One thing that was important was to make an alternate docker-compose.yml that excluded the selenium container--all it did was cause problems and was only useful for local testing. In addition, it was important to choose an instance type that could handle building containers. The reason why containers couldn't be built from our Dockerfile was that the instance simply did not have the memory to complete the build. Instead of a t1.micro instance, an m3.medium is what worked. It is also important to have sufficient disk space--8GB is far too small. To be safe, 256GB would be ideal.
It is important to have an After Install script run service docker start when doing the necessary Docker installation and setup (including installing Docker-Compose). This is to explicitly start running the Docker daemon--without this command, you will get the error Could not connect to Docker daemon. When installing Docker-Compose, it is important to place it in /opt/bin/ so that the binary is used via /opt/bin/docker-compose. There are problems with placing it in /usr/local/bin (I don't exactly remember what problems, but it's related to the particular Linux distribution for the Amazon Linux AMI). The After Install script needs to be run as root (runas: root in the appspec.yml AfterInstall section).

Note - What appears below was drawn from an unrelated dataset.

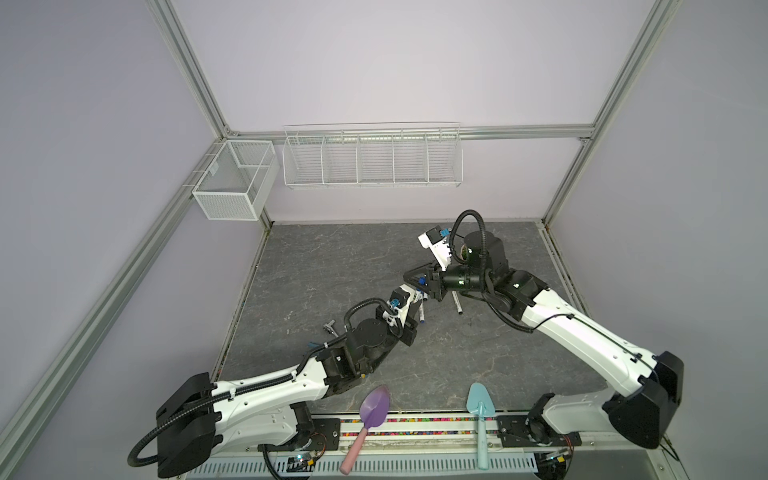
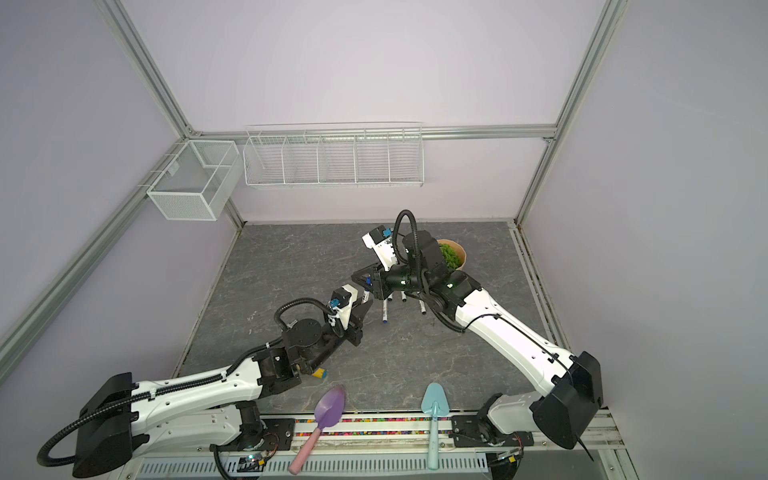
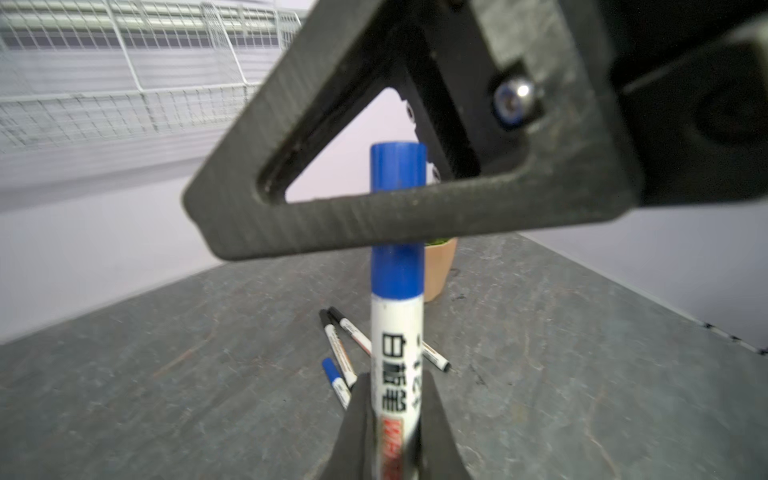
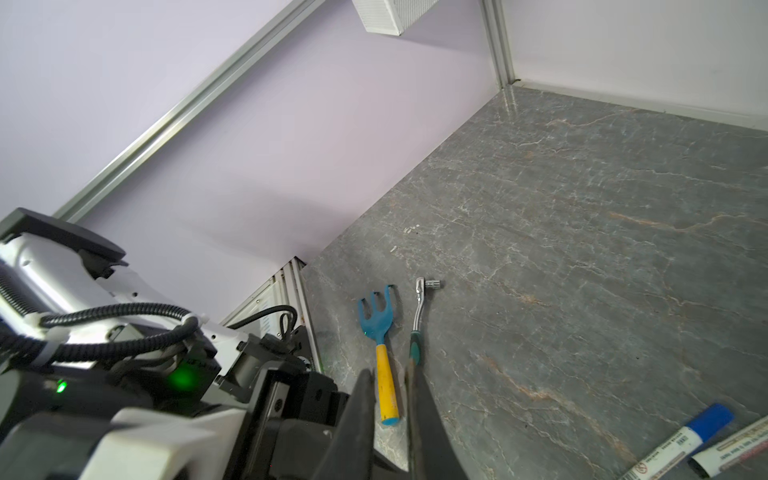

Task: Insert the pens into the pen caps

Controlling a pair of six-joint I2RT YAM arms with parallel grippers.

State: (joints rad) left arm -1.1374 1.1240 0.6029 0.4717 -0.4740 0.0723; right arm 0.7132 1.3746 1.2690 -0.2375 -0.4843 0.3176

Additionally, the final phase of deployment, which is starting up the containers with docker-compose up (more specifically /opt/bin/docker-compose -f docker-compose-aws.yml up), needs to be run in the background with stdin and stdout redirected to /dev/null:
/opt/bin/docker-compose -f docker-compose-aws.yml up -d > /dev/null 2> /dev/null < /dev/null &
Otherwise, once the server is started, the deployment will hang because the final script command (in the ApplicationStart section of my appspec.yml in my case) doesn't exit. This will probably result in a deployment failure after the default deployment timeout of 1 hour.
If all goes well, then the site can finally be accessed at the instance's public DNS and port in your browser.